Like I just commented on your last question while you were posting this, leave in the epilogue covers up any problems of unbalanced pushes (whether that's from adding an extra push, or from removing a pop) as long as the push/pop operations that actually need to get the right value to the right register are still there. (saving RDI around the first call). Your function doesn't need the node pointer again after the 2nd call, so it's pointless, and would be better to just leave / mov 12(%rdi), %rdi / jmp func. But any extra pushes before that 2nd call don't matter.

The only thing that would be a problem would be an extra pop that removes your return address from the stack before the last call, so it gets overwritten. (An unbalance pop after the last call would leave your return address below RSP, but that's safe in user-space in the x86-64 System V ABI, because it guarantees a red-zone below RSP that's safe from asynchronously getting clobbered by signal handlers and whatnot.
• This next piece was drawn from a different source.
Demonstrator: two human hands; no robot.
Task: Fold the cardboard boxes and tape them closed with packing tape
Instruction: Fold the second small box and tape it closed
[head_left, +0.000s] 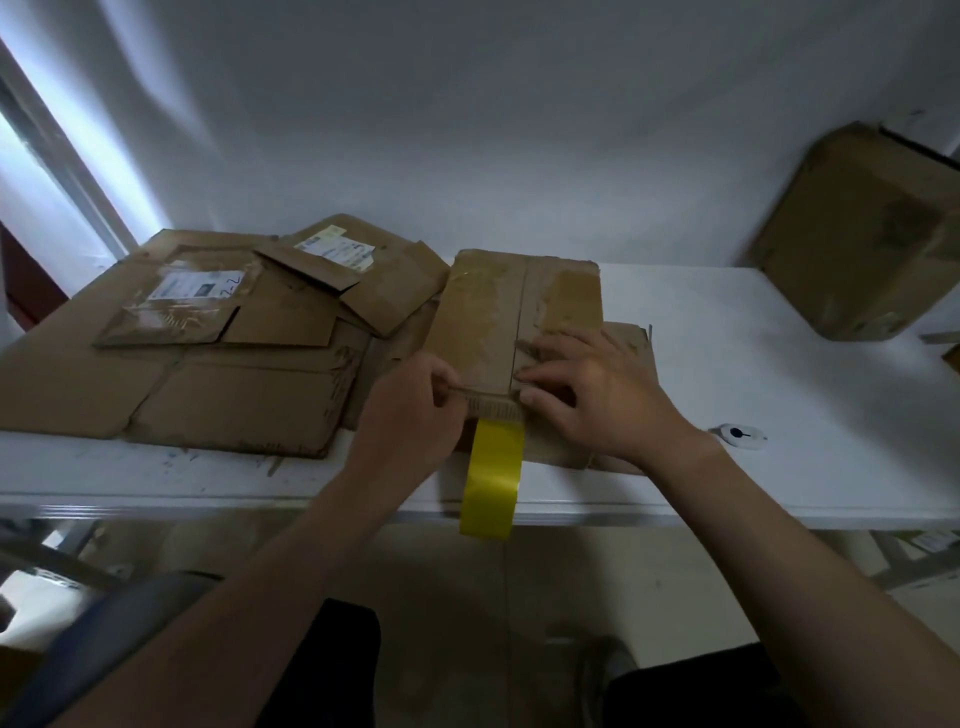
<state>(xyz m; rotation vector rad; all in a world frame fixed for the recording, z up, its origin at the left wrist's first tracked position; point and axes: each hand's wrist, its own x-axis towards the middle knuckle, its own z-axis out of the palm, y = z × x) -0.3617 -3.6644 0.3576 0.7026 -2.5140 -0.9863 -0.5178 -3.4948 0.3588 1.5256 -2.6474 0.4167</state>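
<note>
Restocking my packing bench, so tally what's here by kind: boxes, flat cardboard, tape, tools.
Folded boxes: 2, centre box and far-right box
Flat cardboard pile: 1
Yellow tape roll: 1
Small white tool: 1
Total: 5

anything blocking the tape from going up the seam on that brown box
Nothing lies farther up the seam of the brown cardboard box. Only fingertips of the right hand rest at its near end, beside the yellow packing tape the left hand pinches.
</note>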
So leave would still point RSP back to where it should be, letting ret pop the return address.

Remember, leave is equivalent to mov %rbp, %rsp / pop %rbp, so it resets RSP for itself and later stack operations.

Any extra pushes before a recursive call mean 8 extra bytes of stack space used per depth of stack, but Linux user-space stacks default to 8MiB so it would take a pretty deep tree to get anywhere near actually overflowing it.

Single-step your code in a debugger (such as GDB) to see how it runs.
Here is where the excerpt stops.